ACTION ITEM
Look below for the line that has "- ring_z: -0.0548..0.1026". Set down the lines from there through the line that has "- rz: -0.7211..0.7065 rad", exactly as written.
START DATASET EXCERPT
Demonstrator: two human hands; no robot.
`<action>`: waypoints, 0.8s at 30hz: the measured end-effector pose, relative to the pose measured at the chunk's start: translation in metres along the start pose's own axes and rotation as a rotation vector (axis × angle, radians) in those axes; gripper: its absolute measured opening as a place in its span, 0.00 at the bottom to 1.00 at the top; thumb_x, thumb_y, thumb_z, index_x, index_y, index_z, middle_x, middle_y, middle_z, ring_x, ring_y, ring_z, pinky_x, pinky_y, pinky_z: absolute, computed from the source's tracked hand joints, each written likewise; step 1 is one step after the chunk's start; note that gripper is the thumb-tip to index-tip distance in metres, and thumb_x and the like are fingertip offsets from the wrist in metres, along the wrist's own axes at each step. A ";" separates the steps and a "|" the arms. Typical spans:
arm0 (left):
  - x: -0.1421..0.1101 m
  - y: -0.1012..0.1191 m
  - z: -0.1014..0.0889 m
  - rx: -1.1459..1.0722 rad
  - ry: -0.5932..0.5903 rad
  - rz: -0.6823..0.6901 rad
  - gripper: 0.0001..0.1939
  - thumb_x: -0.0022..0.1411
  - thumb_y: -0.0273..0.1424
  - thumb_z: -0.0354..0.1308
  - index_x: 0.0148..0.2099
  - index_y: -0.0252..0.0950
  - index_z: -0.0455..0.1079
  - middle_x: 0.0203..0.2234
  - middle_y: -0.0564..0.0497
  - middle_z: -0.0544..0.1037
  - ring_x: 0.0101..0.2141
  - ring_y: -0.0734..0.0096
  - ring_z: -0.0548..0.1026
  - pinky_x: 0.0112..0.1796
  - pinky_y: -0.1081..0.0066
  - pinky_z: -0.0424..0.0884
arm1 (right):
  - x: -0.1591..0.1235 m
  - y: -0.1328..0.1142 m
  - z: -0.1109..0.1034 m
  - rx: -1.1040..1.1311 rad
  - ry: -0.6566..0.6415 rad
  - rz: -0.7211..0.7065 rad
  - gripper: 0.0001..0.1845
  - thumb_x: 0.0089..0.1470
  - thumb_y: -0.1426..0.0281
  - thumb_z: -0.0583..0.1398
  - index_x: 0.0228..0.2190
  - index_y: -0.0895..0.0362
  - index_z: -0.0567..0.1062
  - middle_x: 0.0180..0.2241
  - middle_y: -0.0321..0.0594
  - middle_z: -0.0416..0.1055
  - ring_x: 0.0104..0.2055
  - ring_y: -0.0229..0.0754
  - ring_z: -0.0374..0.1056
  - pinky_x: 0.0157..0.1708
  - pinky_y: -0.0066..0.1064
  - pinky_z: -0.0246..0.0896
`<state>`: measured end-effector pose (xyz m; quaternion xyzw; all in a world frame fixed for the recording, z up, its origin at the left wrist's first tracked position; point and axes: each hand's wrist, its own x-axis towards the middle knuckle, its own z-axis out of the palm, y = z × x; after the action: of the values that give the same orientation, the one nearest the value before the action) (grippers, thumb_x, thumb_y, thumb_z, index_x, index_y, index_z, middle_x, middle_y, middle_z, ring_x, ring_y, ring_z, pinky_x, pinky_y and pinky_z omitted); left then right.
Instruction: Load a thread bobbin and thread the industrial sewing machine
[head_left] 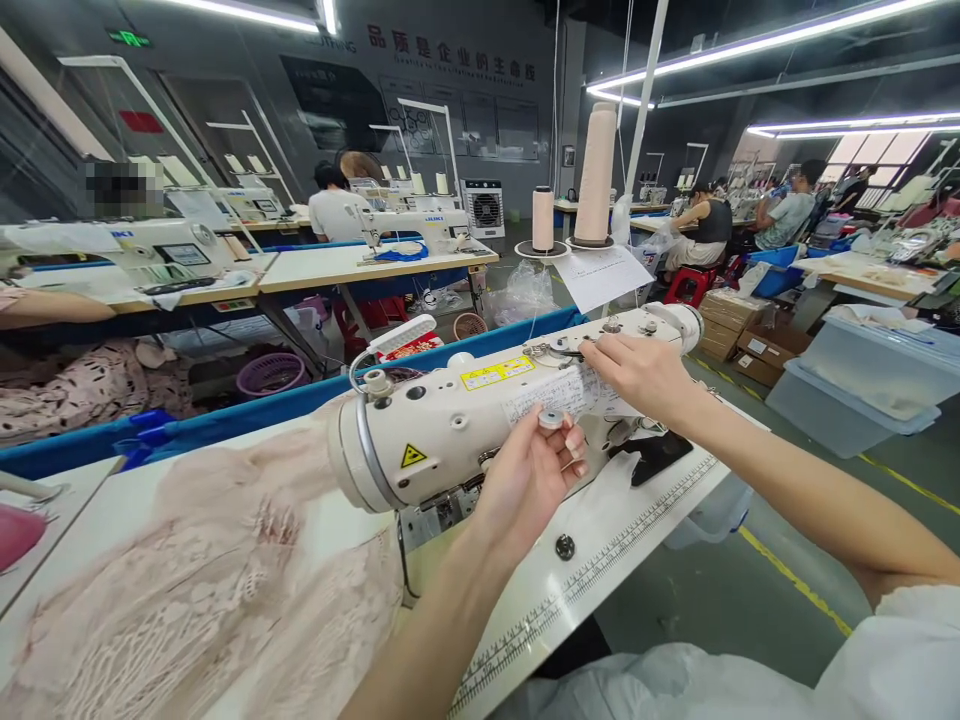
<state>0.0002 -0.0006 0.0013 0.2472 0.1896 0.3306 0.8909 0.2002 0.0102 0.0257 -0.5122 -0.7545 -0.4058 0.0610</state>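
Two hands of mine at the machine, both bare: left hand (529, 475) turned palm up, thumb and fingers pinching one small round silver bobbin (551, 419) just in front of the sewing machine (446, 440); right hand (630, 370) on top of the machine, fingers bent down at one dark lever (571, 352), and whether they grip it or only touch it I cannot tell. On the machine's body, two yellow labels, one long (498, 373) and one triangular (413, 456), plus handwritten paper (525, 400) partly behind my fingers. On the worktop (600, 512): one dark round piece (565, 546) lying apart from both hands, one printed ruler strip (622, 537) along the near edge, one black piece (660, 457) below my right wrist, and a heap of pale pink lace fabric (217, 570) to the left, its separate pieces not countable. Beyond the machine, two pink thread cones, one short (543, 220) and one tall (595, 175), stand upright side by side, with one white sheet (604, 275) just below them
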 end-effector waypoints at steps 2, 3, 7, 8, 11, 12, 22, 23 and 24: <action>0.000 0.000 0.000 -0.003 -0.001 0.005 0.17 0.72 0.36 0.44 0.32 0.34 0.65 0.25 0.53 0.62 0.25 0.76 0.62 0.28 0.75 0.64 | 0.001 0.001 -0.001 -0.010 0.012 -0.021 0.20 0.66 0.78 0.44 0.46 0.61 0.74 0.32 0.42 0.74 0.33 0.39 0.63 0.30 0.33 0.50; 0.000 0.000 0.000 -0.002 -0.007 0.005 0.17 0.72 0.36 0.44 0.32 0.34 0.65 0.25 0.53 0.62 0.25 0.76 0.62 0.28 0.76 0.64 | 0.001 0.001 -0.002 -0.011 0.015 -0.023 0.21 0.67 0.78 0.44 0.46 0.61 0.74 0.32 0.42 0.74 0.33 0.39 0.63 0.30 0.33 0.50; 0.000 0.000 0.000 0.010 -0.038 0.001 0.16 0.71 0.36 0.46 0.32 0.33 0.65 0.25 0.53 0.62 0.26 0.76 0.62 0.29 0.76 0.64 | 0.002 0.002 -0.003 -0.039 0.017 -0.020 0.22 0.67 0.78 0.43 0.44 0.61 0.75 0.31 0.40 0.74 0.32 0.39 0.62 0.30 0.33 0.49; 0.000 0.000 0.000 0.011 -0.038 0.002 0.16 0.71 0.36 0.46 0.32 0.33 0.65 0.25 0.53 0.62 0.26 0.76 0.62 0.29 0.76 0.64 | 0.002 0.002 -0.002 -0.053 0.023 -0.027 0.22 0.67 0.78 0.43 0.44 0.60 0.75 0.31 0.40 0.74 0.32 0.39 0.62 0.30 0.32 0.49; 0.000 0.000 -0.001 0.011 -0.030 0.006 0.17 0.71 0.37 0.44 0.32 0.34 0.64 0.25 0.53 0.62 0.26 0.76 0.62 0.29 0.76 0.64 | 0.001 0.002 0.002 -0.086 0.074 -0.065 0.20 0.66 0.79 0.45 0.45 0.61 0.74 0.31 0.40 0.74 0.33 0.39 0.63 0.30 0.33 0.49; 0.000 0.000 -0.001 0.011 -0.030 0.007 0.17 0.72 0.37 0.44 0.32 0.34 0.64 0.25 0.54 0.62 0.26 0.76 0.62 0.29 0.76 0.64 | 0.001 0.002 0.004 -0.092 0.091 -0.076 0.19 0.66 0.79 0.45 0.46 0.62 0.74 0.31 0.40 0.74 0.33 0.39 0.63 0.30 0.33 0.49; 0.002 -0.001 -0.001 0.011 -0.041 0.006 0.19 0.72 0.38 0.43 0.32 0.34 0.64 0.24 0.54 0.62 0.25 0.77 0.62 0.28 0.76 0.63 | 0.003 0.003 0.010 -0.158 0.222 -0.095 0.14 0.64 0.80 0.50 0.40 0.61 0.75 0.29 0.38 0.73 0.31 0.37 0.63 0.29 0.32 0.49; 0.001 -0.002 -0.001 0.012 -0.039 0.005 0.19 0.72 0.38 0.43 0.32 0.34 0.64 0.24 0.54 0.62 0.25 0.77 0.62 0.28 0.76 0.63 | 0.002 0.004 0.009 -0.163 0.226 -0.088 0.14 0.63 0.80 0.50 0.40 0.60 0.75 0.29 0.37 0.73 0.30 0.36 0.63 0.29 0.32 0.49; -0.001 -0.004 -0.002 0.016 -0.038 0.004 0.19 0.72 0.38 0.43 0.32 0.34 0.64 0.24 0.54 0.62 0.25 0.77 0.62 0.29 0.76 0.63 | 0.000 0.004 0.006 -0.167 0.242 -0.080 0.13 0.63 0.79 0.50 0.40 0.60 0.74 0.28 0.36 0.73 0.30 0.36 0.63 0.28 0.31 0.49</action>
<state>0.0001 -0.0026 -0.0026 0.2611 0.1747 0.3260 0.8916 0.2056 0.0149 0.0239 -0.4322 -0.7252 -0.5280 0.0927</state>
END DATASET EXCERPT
EXERCISE SOLUTION
  - ring_z: -0.0548..0.1026
  - pinky_x: 0.0112..0.1796
  - pinky_y: -0.1081..0.0066
  - pinky_z: -0.0424..0.0884
arm1 (right):
  - x: -0.1591..0.1235 m
  - y: -0.1328..0.1142 m
  - z: -0.1109..0.1034 m
  - rx: -1.1040..1.1311 rad
  - ry: -0.6566..0.6415 rad
  - rz: -0.7211..0.7065 rad

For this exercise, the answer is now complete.